Teilen Sie Ihrem Gesundheitsdienstleister über alle Medikamente, die Sie einnehmen einschließlich verschreibungspflichtiger und rezeptfreier Medikamente Vitamine und Kräuterpräparate. Kennen Sie die Medikamente, die Sie einnehmen. Halten Sie eine Liste von ihnen, um Ihren Gesundheitsdienstleister und Apotheker zu zeigen, wenn Sie ein neues Medikament erhalten.

Wie soll ich Metrogel verwenden?

• Verwenden Sie Metrogel genau so, wie Ihr Gesundheitsdienstleister es Ihnen sagt.
• Reinigen Sie den behandelten Bereich, bevor Sie Metrogel auftragen.
• Auftragen und reiben Sie einen dünnen Film von Metrogel 1 Zeit am Tag auf die betroffenen Bereiche.
• Sie können Kosmetika nach dem Auftragen von Metrogel anwenden.
• Vermeiden Sie den Kontakt von Metrogel mit Ihren Augen.

Was sind die möglichen Nebenwirkungen von Metrogel?

Metrogel may cause serious side effects including:

• Periphere Neuropathie. Kribbeln brennende Schmerzen oder Taubheit in den Händen oder Füßen (periphere Neuropathie) sind bei Menschen aufgetreten, die mit Metronidazol behandelt wurden, die auf der Haut verwendet werden. Sagen Sie Ihrem Gesundheitsdienstleister, wenn Sie während der Behandlung mit Metrogel in Ihren Händen oder Füßen in Ihren Händen oder Füßen kribbeln.
• Hautreaktionen einschließlich allergischer Reaktionen.
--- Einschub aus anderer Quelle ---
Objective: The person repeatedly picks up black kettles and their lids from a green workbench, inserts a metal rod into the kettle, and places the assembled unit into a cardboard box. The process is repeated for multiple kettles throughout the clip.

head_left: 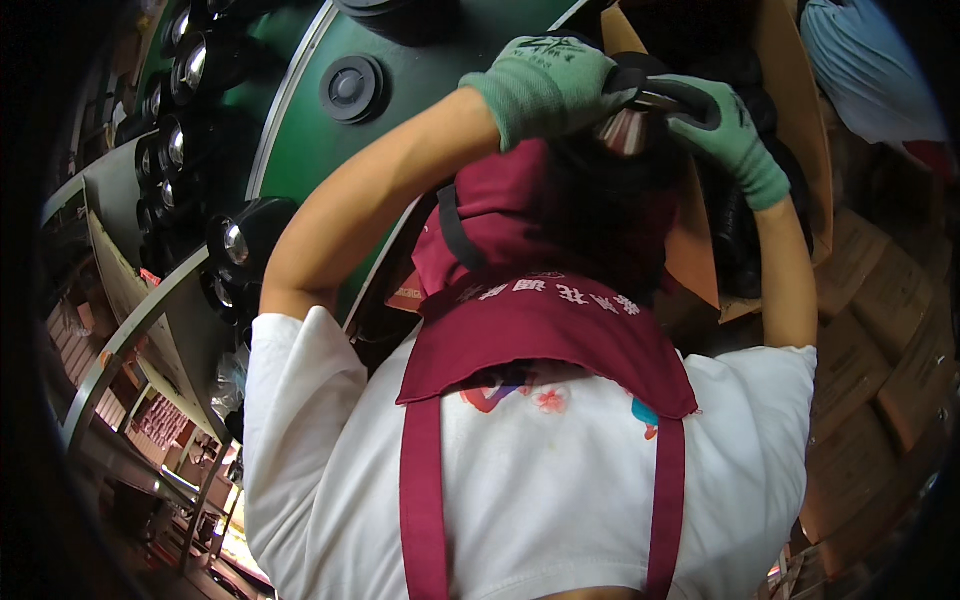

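My left hand, in a green glove with dark fingertips, is closed on the near-left rim of a dark round piece with a shiny, reddish-reflecting inside. My right hand, gloved the same way, curls its fingers and thumb around the other side of its rim. The piece is held up in front of my maroon apron, and its lower part is lost in shadow. What exactly it is, I cannot make out. A ribbed black disc lies on the green work surface left of my left hand.
Several black round housings with shiny centres line the left side. A larger black round part sits at the top. An open cardboard box holding black parts stands by my right hand, with stacked cartons beyond. Another person's blue clothing shows upper right.
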`<state>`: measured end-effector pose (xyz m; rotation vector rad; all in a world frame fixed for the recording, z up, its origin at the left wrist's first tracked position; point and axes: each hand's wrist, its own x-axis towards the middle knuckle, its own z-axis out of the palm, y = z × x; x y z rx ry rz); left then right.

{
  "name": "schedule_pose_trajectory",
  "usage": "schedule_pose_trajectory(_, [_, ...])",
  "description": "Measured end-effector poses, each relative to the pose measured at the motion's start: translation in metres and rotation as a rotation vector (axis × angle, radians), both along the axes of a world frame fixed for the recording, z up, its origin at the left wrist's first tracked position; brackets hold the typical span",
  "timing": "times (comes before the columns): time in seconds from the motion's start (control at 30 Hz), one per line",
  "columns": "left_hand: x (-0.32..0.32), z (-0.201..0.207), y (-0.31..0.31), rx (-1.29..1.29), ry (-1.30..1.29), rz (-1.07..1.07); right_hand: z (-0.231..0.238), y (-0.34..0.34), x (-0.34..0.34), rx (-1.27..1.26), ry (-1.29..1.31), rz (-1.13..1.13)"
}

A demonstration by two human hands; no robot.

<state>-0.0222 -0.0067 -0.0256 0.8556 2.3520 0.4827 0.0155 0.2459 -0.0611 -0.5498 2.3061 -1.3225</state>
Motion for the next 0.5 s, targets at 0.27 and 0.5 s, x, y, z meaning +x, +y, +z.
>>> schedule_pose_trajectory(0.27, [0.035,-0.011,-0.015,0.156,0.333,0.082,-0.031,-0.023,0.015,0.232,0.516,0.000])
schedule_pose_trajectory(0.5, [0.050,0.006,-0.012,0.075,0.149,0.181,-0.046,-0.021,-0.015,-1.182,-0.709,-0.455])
Teilen Sie Ihrem Gesundheitsdienstleister mit, wenn Sie Hautreaktionen entwickeln, einschließlich der Rötung der Rötung vor Hautausschlägen oder Blasen während der Behandlung mit Metrogel.
• Augenreizung . Das Zerreißen von Augenreizungen ist bei Menschen aufgetreten, die mit Metronidazol behandelt wurden, die auf der Haut verwendet werden. Sagen Sie Ihrem Gesundheitsdienstleister, wenn Sie während der Behandlung mit Metrogel Rötung oder Unbehagen der Augen erleben.

Die häufigsten Nebenwirkungen von Metrogel sind:

• Halsschmerzen und Nasenstau
• Infektionen der oberen Atemwege
• Kopfschmerzen

Teilen Sie Ihrem Gesundheitsdienstleister mit, wenn Sie während der Behandlung mit Metrogel Nebenwirkungen haben.

Dies sind nicht alle möglichen Nebenwirkungen von Metrogel.

Rufen Sie Ihren Arzt an, um medizinische Beratung zu Nebenwirkungen zu erhalten. Sie können die FDA bei 1-800-FDA-1088 Nebenwirkungen melden.

Sie können auch Nebenwirkungen von Galderma Laboratories L.P. unter 1-866-735-4137 melden.

Wie soll ich Metrogel speichern?

• Lagern Sie Metrogel bei Raumtemperatur zwischen 20 ° C bis 25 ° C.

Halten Sie Metrogel und alle Medikamente außerhalb der Reichweite der Kinder.

Allgemeine Informationen über den sicheren und effektiven Einsatz von Metrogel.

Medikamente werden manchmal für andere Zwecke als die in einem Patienteninformationsblatt aufgeführten Zwecke verschrieben. Verwenden Sie Metrogel nicht für eine Erkrankung, für die sie nicht verschrieben wurde. Geben Sie anderen Menschen nicht Metrogel, auch wenn sie die gleichen Symptome haben, die Sie haben. Es kann ihnen schaden. Sie können Ihren Apotheker oder Gesundheitsdienstleister um Informationen über Metrogel bitten, die für Angehörige der Gesundheitsberufe geschrieben wurden.

Was sind die Zutaten in Metrogel?

Wirkstoff: Metronidazol

Inaktive Zutaten: Betadex -Edetat -Dissodiumhydroxyethylcellulose -Methylparaben -Niacinamid -Phenoxyethanol -Propylenglykol -Propylparaben und gereinigtes Wasser

Diese Patienteninformationen wurden von der US -amerikanischen Food and Drug Administration zugelassen.